Di diverso parere è Giacomo Massari, 37 anni, uno dei fondatori di Robotor, l’azienda costruttrice di questi robot: “Gli artisti sono convinti che anche in questo modo possono dare l’idea di scolpire ancora come una volta. Al solo pensarci mi viene da ridere”. L’imprenditore non è convinto che l’abbandono del lavoro artigianale permetta alla scultura marmorea italiana di sopravvivere. Inoltre ha aggiunto che molti artisti abbandonano l’utilizzo del marmo per una questione di tempistiche. Manualmente ci si impiega mesi, se non addirittura anni. Con le nuove tecnologie circa 270 ore.

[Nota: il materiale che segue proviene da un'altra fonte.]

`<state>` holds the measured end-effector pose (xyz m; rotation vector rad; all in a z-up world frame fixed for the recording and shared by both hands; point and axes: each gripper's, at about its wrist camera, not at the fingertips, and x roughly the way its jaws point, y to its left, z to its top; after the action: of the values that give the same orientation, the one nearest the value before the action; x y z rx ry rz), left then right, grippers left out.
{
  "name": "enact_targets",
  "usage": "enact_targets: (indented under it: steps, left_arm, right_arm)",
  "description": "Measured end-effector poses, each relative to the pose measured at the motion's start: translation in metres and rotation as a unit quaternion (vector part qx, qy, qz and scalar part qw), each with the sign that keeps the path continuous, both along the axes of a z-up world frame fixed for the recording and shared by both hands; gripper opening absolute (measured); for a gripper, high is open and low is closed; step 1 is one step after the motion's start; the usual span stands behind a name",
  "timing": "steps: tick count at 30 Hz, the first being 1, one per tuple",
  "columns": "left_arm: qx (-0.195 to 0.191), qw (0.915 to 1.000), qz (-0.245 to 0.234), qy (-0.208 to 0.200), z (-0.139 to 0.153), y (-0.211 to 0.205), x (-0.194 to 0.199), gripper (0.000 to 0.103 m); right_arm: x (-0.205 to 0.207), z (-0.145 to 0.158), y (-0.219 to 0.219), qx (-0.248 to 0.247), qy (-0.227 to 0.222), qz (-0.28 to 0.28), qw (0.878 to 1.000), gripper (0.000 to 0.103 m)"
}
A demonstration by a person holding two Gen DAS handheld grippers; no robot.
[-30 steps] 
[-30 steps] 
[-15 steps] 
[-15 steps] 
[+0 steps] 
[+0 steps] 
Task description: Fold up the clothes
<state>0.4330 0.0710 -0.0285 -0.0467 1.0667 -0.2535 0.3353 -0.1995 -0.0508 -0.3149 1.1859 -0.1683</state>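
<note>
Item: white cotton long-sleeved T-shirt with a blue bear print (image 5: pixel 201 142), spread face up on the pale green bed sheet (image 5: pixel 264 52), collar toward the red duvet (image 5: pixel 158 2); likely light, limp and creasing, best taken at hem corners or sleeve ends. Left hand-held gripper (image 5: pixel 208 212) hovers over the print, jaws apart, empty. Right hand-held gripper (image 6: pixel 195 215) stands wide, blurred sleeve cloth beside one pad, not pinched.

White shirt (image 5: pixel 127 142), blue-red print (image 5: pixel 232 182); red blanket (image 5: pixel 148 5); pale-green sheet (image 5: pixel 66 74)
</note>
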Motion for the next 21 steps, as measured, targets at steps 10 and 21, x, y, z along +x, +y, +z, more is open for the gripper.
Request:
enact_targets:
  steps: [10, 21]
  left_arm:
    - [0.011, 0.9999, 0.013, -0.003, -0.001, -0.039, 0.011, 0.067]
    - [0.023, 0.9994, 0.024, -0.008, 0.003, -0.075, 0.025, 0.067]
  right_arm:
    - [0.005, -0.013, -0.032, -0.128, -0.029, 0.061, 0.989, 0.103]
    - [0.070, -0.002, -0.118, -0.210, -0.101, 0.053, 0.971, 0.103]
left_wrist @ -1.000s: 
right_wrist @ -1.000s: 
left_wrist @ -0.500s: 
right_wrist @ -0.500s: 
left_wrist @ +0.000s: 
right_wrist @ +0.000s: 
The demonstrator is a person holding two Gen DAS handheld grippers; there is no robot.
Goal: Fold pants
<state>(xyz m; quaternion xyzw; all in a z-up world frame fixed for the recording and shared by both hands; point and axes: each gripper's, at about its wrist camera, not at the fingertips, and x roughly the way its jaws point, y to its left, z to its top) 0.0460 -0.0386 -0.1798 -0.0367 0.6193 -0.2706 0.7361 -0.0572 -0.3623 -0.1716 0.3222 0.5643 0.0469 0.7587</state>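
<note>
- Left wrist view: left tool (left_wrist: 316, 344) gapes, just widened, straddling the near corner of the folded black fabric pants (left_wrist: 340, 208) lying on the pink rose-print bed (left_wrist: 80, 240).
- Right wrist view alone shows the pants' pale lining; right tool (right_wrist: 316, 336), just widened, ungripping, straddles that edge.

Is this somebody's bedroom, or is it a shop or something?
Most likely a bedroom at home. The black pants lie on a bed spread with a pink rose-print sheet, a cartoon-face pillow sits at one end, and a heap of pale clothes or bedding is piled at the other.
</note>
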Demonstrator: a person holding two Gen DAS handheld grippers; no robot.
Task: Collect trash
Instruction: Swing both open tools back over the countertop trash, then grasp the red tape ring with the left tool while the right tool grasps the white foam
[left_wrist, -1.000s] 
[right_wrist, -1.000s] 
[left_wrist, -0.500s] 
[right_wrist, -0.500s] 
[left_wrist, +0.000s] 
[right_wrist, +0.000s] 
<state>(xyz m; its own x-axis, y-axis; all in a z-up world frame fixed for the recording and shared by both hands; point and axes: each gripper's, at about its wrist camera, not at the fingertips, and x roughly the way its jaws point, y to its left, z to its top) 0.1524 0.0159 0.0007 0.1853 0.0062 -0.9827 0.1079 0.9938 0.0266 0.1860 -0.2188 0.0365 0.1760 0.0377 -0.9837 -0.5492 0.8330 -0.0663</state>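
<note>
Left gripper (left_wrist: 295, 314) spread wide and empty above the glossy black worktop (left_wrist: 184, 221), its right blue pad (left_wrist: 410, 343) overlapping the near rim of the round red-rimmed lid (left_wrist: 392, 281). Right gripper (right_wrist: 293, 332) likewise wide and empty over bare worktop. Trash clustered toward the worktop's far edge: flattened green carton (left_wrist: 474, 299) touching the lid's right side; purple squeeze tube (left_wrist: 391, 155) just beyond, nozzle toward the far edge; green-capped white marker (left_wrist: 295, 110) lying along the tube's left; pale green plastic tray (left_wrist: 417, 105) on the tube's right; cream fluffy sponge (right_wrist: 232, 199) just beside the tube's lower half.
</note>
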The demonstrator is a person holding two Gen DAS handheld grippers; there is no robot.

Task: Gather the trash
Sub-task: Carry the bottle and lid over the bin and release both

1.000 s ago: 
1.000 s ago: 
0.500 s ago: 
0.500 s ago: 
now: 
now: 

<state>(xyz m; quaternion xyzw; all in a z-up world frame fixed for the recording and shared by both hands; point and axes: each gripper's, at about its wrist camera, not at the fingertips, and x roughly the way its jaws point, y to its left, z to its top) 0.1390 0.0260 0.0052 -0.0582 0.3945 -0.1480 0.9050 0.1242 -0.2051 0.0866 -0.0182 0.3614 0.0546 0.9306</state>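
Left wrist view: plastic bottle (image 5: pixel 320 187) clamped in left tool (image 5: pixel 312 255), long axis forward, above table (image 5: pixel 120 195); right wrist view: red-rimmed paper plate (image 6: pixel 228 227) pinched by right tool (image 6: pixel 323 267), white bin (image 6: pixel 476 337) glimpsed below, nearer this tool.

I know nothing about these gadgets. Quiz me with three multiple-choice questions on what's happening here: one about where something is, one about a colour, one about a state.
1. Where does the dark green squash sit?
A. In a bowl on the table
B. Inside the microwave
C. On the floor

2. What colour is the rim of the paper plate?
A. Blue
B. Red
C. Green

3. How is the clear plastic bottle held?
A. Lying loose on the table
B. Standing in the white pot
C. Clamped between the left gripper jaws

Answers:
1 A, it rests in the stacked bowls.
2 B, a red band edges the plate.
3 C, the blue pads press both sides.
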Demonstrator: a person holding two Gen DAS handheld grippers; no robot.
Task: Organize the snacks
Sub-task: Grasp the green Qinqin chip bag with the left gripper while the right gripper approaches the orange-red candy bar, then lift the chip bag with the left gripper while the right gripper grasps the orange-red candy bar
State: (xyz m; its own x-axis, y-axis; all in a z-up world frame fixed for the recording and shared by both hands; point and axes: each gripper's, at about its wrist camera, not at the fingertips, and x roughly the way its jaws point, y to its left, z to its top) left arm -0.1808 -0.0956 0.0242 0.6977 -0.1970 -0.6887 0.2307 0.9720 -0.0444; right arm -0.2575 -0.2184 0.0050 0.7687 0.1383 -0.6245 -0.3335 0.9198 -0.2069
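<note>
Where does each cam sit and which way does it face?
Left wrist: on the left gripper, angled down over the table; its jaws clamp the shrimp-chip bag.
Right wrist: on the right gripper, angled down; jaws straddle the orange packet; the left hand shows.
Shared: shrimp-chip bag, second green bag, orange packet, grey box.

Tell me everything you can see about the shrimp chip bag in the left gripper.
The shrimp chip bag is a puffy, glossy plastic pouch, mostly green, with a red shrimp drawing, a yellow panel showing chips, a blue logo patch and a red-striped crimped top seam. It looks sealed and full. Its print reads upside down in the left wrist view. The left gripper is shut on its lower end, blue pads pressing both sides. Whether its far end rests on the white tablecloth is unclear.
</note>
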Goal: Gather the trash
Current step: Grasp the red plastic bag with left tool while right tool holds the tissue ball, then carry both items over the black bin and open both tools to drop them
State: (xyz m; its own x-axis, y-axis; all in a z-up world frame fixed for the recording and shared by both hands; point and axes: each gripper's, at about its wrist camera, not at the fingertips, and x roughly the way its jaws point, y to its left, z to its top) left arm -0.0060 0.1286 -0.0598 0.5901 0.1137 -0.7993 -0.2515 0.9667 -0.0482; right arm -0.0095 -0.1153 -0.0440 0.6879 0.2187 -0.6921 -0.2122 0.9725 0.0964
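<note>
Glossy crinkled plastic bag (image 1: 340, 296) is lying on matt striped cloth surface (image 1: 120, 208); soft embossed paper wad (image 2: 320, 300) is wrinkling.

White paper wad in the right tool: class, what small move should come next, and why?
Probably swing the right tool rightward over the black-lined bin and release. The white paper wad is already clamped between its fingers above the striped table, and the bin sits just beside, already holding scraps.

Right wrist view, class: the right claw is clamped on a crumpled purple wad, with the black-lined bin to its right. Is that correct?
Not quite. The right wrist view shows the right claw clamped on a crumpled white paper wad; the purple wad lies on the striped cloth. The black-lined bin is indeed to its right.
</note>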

Il lavoro manuale non è richiesto sul mercato
Basaldella ha anche sottolineato che molti suoi ex compagni di classe erano degli abili scultori, ma non hanno fatto carriera, perché il lavoro manuale non è solo antico, ma non attira il mercato del lavoro. Qui i robot entrano in gioco, in quanto permettono di stare al passo con i tempi.
“Se Michelangelo vedesse i robot…”
Ancor più negativo è Michele Monfroni, 49 anni, bottegaio nei pressi di Carrara: “Se Michelangelo vedesse i robot, si metterebbe le mani sui capelli”. “I robot sono business, la scultura è passione”, ha aggiunto. Secondo lui si può definire ‘scultura’ soltanto un’opera eseguita manualmente.
La mano dell’uomo è ancora importante
Marco Ciampolini, storico dell’arte e direttore di un museo locale, non è così catastrofista. Ci ricorda, infatti, che “l’idea dell’artista che lavora da solo non è altro che un concetto romantico risalente al 19° secolo”. Una volta l’autore di avvaleva di collaboratori capaci. Nonostante l’entrata in scena dei robot, sostiene che un tocco umano (solo l’1% secondo Massari) sia ancora necessario per preservare il valore artistico.
Il parere degli studenti
Intanto in un’altra sala alcuni studenti stanno rifinendo alcune imperfezioni lasciate dal lavoro delle macchine. Ciò a dimostrare che ancora serve il supporto umano, come ha detto Emanuele Soldati, 26 anni: “La cosa buona è che i robot non possono fare tutto”. Non si è fatta attendere la replica di un suo compagno, Lorenzo Perrucci, 23 anni: “Fra tre o quattro anni saranno in grado di fare pure quello. In futuro dovrò fare altro. Magari programmare un robot”.